Must-Read Pre-Liftoff Lollapalooza: As Larry Summers says, this fits neither Ben Bernanke’s ascription of low real interest rates to a transitory global savings glut caused by the political-insurance preferences of non-return maximizing market actors, nor Ken Rogoff’s belief that it is overwhelmingly the result of overleverage and the need for the unwinding phase of a debt supercycle. The cures proposed are then (i) higher target inflation rates, (ii) higher public debt levels, (iii) more mobilization of risk-bearing capacity in private-sector financial markets, (iv) redistribution, and (v) an international lender of last resort that emerging markets trust.
Lukasz Rachel and Thomas D Smith: Secular Drivers of the Global Real Interest Rate: “Long-term real interest rates across the world have fallen by about 450 basis points over the past 30 years…

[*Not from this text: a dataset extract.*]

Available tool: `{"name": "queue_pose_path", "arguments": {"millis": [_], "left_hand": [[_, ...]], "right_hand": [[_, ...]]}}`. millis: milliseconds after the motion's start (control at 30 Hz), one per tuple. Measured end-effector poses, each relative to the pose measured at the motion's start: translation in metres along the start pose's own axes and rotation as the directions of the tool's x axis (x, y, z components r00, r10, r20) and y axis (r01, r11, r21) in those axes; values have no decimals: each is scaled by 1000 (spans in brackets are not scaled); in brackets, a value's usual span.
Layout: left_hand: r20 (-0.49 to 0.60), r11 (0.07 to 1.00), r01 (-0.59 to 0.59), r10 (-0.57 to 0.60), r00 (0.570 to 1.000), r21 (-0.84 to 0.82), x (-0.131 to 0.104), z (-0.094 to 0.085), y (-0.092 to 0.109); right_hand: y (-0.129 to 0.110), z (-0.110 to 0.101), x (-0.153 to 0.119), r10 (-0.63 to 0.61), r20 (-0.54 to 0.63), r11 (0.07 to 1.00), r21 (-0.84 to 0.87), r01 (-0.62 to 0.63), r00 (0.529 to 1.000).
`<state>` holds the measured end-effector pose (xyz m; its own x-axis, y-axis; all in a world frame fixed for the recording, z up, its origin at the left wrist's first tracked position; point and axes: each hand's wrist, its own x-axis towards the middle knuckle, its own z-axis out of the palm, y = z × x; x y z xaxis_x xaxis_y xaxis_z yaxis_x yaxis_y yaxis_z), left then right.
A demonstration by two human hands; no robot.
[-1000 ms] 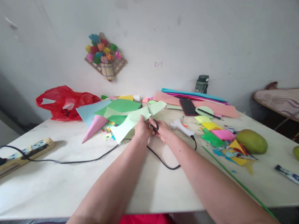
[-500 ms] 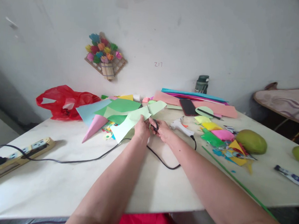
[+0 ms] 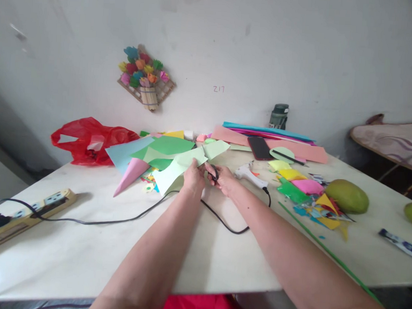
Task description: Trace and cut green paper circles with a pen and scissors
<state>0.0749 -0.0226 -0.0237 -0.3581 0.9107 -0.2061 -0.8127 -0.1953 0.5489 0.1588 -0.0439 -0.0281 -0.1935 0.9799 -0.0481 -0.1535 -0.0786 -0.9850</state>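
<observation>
Paper (image 3: 173, 171) left of scissors (image 3: 215, 173), glue gun (image 3: 252, 177) right — phone (image 3: 259, 149) behind it, bag (image 3: 82, 134) farther left

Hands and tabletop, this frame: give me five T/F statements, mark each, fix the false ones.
1. The right hand holds scissors. True.
2. The left hand holds a phone. False: the left hand holds pale green paper.
3. A dark pen or pencil lies partly on a pale green disc. True.
4. The red bag lies right of the hands. False: the red bag lies to their left.
5. The white glue gun is in neither hand. True.
</observation>
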Motion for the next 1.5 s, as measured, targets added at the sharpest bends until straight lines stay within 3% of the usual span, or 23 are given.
{"name": "queue_pose_path", "arguments": {"millis": [800,1000,1200,1500], "left_hand": [[-8,1000,-19,19,1000,-24,2,0,5],[81,1000,17,-19,997,21,-2,0,5],[-33,996,37,-35,999,77,-5,3,6],[-20,990,88,-86,996,110,-10,2,3]], "right_hand": [[-5,2,-5,29,0,1000,10,-29,1000],[-3,2,-5,32,19,999,21,-32,999],[-2,1,-5,19,67,999,48,-22,998],[-3,-1,-6,-21,63,999,41,19,998]]}}
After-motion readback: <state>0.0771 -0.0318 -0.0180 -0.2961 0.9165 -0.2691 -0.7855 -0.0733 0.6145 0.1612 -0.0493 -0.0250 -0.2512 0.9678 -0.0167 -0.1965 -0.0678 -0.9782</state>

…We think we can account for around 400 basis points of the 450 basis points fall… slowing global growth [is] one force… but shifts in saving and investment preferences appear more important… demographic forces, higher inequality and to a lesser extent the glut of precautionary saving by emerging markets. Meanwhile, desired levels of investment have fallen as a result of the falling relative price of capital, lower public investment, and… an increase in the spread between risk-free and actual interest rates. Moreover, most of these forces look set to persist and some may even build further. This suggests that the global neutral rate may remain low and perhaps settle at (or slightly below) 1% in the medium to long run. If true, this will have widespread implications for policymakers — not least in how to manage the business cycle if monetary policy is frequently constrained by the zero lower bound.